• Exercise prompt:
Copy task. Retype the whole listing exactly, omitting any picture in it.
BEGIN Dataset section
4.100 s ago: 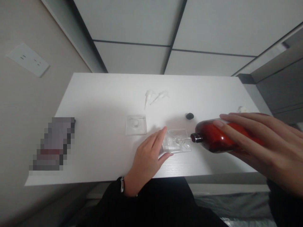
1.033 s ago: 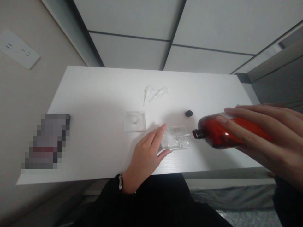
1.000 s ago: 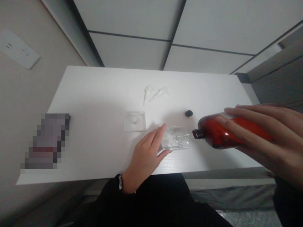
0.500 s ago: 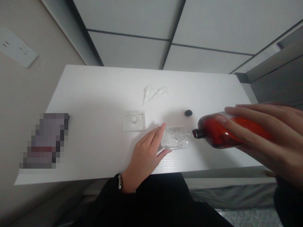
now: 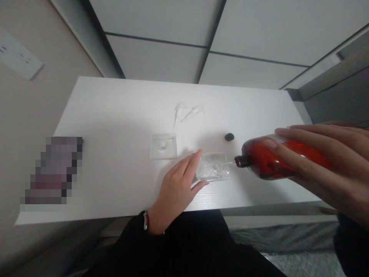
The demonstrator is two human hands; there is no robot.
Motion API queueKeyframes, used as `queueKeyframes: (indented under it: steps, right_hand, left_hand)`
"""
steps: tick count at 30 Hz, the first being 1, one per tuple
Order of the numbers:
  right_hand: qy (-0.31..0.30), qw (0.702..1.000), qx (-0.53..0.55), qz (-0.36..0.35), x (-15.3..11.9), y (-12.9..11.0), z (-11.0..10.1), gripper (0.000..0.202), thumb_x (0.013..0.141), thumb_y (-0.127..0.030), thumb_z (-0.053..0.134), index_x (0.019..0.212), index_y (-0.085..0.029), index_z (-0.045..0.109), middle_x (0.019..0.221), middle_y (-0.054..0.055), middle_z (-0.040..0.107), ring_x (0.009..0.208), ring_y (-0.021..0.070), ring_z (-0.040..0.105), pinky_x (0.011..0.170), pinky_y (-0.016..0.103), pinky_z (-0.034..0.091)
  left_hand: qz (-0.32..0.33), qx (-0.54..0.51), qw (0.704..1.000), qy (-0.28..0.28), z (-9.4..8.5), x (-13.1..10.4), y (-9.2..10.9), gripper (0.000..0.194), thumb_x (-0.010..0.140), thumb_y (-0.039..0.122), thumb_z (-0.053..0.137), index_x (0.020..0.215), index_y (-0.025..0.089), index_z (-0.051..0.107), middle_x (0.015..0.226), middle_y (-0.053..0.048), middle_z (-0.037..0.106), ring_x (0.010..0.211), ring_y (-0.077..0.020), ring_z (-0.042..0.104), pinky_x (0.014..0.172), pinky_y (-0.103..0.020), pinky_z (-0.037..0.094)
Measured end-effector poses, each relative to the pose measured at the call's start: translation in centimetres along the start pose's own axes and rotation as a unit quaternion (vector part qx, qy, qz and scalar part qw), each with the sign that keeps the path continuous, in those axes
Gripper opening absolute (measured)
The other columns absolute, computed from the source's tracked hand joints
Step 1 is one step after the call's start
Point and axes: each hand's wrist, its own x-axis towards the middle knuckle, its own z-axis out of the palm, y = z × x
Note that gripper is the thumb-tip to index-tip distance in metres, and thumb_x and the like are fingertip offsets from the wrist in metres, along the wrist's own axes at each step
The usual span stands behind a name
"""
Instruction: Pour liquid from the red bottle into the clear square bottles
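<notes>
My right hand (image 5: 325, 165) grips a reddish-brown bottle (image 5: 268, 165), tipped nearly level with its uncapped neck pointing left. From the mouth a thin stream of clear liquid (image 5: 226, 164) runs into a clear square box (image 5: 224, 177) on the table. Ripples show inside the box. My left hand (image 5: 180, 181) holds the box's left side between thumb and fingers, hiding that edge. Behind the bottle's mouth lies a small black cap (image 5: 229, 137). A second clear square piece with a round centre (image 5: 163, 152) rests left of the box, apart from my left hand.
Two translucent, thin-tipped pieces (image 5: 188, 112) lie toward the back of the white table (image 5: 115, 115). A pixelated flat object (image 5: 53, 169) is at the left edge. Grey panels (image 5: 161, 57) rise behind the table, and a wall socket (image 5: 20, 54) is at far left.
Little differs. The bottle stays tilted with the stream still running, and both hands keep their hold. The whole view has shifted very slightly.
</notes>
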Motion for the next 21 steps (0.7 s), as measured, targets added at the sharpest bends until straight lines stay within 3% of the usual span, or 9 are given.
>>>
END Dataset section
• Answer box:
4.100 s ago: 
1.033 s ago: 
1.000 s ago: 
0.500 s ago: 
now: 
The demonstrator is two human hands; there is no robot.
Motion API queueKeyframes, used as `queueKeyframes: (indented under it: steps, right_hand, left_hand)`
"""
steps: tick count at 30 Hz, the first being 1, one per tuple
Order of the numbers:
  right_hand: qy (-0.31..0.30), qw (0.702..1.000), qx (-0.53..0.55), qz (-0.36..0.35), x (-15.3..11.9), y (-12.9..11.0), z (-11.0..10.1), gripper (0.000..0.202), thumb_x (0.013..0.141), thumb_y (-0.127..0.030), thumb_z (-0.053..0.134), index_x (0.019..0.212), index_y (-0.085..0.029), index_z (-0.045..0.109), middle_x (0.019..0.221), middle_y (-0.054..0.055), middle_z (-0.040..0.107), ring_x (0.009..0.208), ring_y (-0.021..0.070), ring_z (-0.040..0.105), pinky_x (0.011..0.170), pinky_y (-0.016..0.103), pinky_z (-0.034..0.091)
  left_hand: qz (-0.32..0.33), qx (-0.54..0.51), qw (0.704..1.000), qy (-0.28..0.28), z (-9.4..8.5), x (-13.1..10.4), y (-9.2..10.9), gripper (0.000..0.194), thumb_x (-0.010..0.140), thumb_y (-0.039..0.122), thumb_z (-0.053..0.137), index_x (0.020..0.215), index_y (-0.025..0.089), index_z (-0.051..0.107), middle_x (0.015..0.226), middle_y (-0.053..0.048), middle_z (-0.037..0.106), ring_x (0.010..0.211), ring_y (-0.077..0.020), ring_z (-0.042..0.104), pinky_x (0.014..0.172), pinky_y (-0.103..0.020), pinky_z (-0.037..0.094)
Measured end-effector poses, each relative to the pose measured at the call's start: translation in centimetres along the start pose's own axes and rotation as a unit quaternion (vector part qx, qy, qz and scalar part qw), each with the sign that keeps the path continuous, in those axes
Gripper opening absolute (measured)
The other columns absolute, computed from the source's tracked hand joints
Step 1 is one step after the call's start
Point and axes: each hand's wrist, its own x-axis towards the middle knuckle, its own z-axis out of the palm, y = z × x
Note that gripper is the thumb-tip to index-tip distance in metres, and thumb_x and the like are fingertip offsets from the wrist in metres, along the wrist's own axes at each step
The usual span stands behind a name
"""
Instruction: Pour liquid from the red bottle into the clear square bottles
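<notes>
My right hand (image 5: 325, 165) grips a reddish-brown bottle (image 5: 268, 165), tipped nearly level with its uncapped neck pointing left. From the mouth a thin stream of clear liquid (image 5: 226, 164) runs into a clear square box (image 5: 224, 177) on the table. Ripples show inside the box. My left hand (image 5: 180, 181) holds the box's left side between thumb and fingers, hiding that edge. Behind the bottle's mouth lies a small black cap (image 5: 229, 137). A second clear square piece with a round centre (image 5: 163, 152) rests left of the box, apart from my left hand.
Two translucent, thin-tipped pieces (image 5: 188, 112) lie toward the back of the white table (image 5: 115, 115). A pixelated flat object (image 5: 53, 169) is at the left edge. Grey panels (image 5: 161, 57) rise behind the table, and a wall socket (image 5: 20, 54) is at far left.
Little differs. The bottle stays tilted with the stream still running, and both hands keep their hold. The whole view has shifted very slightly.
</notes>
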Motion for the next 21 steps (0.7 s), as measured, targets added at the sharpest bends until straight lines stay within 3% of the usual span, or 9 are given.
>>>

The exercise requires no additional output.